Previous Work: Automatic Recognition of Camera Speech (ARCS)
In this ICSI project, researchers are working to improve speech recognition from noisy, often distorted audio taken from the body cameras of working police officers during traffic stops. This is part of a larger project at Stanford to extract information from these data. The Stanford project is focused on the analysis of the interactions between the officers and the communities they serve, in the hope that they could help to transform the relationship between the police and communities, produce solid data on officer-community interaction, and inform officer training programs. Preliminary analyses have used manual transcriptions, but this approach significantly limits the utility of results, given the significant costs and time delays involved in generating the transcriptions; furthermore, there are likely to be automatic measures that humans are not able to easily mark that will be useful for helping to categorize properties of interest, such as politeness and other affective categories.
The technical aspects of the speech recognition component of this project are quite challenging. Due to the practical issues of manually transcribing the data, there is a much smaller amount of word-labeled training data than ICSI scientists would prefer to have. Additionally, the audio is often significantly corrupted by wind noise, which is not only additive, but also commonly saturates the recording hardware, leading to clipped waveforms and significant distortions of the speech signal. The speech itself is different in conversational style than the larger databases that we would typically use to improve our models, including “conversational” data sets like Switchboard.

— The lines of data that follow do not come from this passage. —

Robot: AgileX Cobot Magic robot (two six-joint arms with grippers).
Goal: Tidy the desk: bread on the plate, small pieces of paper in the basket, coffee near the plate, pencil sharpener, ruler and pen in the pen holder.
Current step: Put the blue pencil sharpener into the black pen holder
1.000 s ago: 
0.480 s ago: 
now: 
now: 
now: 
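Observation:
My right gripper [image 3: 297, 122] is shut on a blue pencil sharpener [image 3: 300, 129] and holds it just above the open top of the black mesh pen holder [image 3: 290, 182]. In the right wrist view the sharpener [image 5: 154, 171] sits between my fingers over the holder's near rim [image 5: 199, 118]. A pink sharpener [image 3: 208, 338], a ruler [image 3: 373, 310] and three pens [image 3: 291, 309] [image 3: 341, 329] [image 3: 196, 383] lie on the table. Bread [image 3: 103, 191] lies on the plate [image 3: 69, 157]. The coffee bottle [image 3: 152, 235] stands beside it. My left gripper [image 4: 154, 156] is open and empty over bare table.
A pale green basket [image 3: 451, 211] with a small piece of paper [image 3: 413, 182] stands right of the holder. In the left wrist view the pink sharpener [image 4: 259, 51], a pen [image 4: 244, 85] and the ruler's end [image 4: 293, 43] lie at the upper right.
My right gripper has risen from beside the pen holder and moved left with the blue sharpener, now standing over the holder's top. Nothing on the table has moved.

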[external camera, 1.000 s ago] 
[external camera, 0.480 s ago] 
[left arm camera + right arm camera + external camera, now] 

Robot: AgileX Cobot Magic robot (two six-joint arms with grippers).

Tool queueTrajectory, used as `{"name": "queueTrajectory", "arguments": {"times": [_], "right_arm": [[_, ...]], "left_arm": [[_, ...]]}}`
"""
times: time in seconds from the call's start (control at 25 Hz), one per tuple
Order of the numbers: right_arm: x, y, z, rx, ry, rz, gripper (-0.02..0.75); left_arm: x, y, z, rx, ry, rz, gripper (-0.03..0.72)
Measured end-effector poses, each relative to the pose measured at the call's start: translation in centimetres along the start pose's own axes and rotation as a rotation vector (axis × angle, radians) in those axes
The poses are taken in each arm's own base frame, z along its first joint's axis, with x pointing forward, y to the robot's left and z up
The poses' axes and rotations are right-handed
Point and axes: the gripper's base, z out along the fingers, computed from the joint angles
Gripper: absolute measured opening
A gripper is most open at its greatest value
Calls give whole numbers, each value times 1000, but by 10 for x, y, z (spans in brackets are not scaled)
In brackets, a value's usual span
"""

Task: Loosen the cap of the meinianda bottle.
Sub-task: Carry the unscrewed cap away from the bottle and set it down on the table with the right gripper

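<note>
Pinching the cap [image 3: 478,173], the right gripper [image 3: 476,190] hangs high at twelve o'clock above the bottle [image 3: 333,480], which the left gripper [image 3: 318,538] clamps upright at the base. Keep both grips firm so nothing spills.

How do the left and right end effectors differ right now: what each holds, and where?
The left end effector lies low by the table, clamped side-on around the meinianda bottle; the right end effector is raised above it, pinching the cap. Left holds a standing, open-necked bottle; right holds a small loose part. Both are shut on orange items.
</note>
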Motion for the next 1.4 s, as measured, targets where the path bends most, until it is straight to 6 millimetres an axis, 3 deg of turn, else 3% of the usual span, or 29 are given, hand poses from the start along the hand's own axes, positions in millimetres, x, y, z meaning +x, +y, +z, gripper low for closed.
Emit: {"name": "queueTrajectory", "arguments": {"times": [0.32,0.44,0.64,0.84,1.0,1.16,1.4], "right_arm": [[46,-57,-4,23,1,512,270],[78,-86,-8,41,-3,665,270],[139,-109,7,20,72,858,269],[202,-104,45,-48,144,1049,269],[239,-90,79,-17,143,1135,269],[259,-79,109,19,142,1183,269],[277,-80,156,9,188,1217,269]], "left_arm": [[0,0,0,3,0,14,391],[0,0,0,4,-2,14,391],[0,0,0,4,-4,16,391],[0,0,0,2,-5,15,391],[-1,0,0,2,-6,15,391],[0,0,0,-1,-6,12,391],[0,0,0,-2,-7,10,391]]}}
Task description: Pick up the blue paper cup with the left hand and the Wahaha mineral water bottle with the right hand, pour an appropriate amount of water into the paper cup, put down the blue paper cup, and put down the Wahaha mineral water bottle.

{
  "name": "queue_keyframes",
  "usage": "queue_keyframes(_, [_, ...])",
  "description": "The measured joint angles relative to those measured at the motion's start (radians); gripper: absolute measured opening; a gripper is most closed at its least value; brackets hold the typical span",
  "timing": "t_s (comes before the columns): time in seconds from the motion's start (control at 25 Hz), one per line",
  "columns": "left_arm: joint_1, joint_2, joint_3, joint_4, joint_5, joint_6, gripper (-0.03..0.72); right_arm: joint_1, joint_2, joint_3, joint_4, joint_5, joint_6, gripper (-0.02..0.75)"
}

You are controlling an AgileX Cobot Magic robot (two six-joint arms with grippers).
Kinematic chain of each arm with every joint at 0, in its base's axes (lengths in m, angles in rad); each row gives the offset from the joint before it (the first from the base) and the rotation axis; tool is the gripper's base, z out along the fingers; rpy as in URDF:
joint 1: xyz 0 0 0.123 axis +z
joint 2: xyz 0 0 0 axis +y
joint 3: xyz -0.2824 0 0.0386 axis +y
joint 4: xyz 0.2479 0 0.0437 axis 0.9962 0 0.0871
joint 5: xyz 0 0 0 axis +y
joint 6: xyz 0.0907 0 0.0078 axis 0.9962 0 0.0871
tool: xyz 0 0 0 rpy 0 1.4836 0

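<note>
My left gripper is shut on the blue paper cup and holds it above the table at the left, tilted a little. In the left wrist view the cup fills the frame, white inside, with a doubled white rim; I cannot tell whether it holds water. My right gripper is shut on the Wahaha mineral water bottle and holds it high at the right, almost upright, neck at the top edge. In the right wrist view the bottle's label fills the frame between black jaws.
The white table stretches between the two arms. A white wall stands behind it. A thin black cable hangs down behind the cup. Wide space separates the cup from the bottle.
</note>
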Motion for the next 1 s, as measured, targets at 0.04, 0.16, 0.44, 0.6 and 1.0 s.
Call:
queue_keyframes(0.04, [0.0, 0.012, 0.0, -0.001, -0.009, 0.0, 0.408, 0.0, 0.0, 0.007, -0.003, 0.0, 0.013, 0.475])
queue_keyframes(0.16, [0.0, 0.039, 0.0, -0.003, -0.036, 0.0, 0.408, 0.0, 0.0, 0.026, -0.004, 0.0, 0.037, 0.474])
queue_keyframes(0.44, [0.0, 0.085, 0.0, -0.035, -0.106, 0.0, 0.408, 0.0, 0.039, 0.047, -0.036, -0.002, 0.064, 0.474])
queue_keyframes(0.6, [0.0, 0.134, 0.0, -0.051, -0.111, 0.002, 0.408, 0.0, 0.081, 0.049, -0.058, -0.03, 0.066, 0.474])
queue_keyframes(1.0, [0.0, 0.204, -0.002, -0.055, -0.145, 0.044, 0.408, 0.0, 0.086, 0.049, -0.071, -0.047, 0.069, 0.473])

The PI expects to have to do much more than simply train models and use them to generate word sequences for Stanford to analyze, although of course this will be necessary. Ultimately, the team will need to take advantage of Stanford’s analysis to focus on those words that are most relevant for the classification of relevant affect. This will be done by incorporating Stanford’s linguistic results in the analysis of the recognizer’s lattice output, as opposed to just generating the 1-best word sequences.